TASK DIRECTIONS - Beginning with the first line below, please repeat the material exactly, ending with the line that includes "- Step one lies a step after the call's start".

### DATA BELOW

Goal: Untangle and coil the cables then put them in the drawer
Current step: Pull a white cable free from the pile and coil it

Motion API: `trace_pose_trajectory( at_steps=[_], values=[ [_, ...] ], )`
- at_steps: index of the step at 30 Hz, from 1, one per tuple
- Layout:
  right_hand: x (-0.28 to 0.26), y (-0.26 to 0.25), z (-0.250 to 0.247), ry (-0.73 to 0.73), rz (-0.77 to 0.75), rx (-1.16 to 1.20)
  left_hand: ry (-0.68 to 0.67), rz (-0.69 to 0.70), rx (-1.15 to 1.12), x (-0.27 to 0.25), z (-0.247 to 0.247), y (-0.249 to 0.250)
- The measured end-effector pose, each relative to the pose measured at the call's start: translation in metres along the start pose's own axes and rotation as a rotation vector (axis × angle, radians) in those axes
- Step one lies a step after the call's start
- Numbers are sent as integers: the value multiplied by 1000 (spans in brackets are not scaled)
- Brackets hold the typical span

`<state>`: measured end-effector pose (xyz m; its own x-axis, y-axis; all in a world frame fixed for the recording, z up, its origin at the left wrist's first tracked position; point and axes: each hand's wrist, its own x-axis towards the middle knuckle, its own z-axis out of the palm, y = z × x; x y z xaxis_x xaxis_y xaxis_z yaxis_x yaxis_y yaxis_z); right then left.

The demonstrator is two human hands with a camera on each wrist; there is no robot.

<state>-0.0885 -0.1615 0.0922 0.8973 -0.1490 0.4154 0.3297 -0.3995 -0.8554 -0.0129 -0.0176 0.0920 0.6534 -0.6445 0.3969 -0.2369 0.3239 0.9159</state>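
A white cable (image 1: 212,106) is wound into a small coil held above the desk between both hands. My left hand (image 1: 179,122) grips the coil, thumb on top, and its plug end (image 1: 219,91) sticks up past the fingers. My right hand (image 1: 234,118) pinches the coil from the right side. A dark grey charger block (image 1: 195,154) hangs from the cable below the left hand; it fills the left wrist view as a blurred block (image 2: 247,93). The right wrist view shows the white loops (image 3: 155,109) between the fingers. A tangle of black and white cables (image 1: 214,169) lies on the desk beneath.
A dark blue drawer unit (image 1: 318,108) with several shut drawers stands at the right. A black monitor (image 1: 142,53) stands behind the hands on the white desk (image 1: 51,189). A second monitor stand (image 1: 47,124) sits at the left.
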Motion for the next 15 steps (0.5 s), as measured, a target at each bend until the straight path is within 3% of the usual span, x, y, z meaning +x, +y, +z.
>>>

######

ANSWER SPACE -
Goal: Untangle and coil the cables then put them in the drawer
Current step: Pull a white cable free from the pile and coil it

Motion API: `trace_pose_trajectory( at_steps=[_], values=[ [_, ...] ], )`
- at_steps: index of the step at 30 Hz, from 1, one per tuple
- Layout:
  right_hand: x (-0.28 to 0.26), y (-0.26 to 0.25), z (-0.250 to 0.247), ry (-0.73 to 0.73), rz (-0.77 to 0.75), rx (-1.16 to 1.20)
  left_hand: ry (-0.68 to 0.67), rz (-0.69 to 0.70), rx (-1.15 to 1.12), x (-0.27 to 0.25), z (-0.247 to 0.247), y (-0.249 to 0.250)
- The measured end-effector pose, each relative to the pose measured at the call's start: translation in metres along the start pose's own axes and rotation as a rotation vector (axis × angle, radians) in those axes
- Step one lies a step after the call's start

The answer has been written out in full.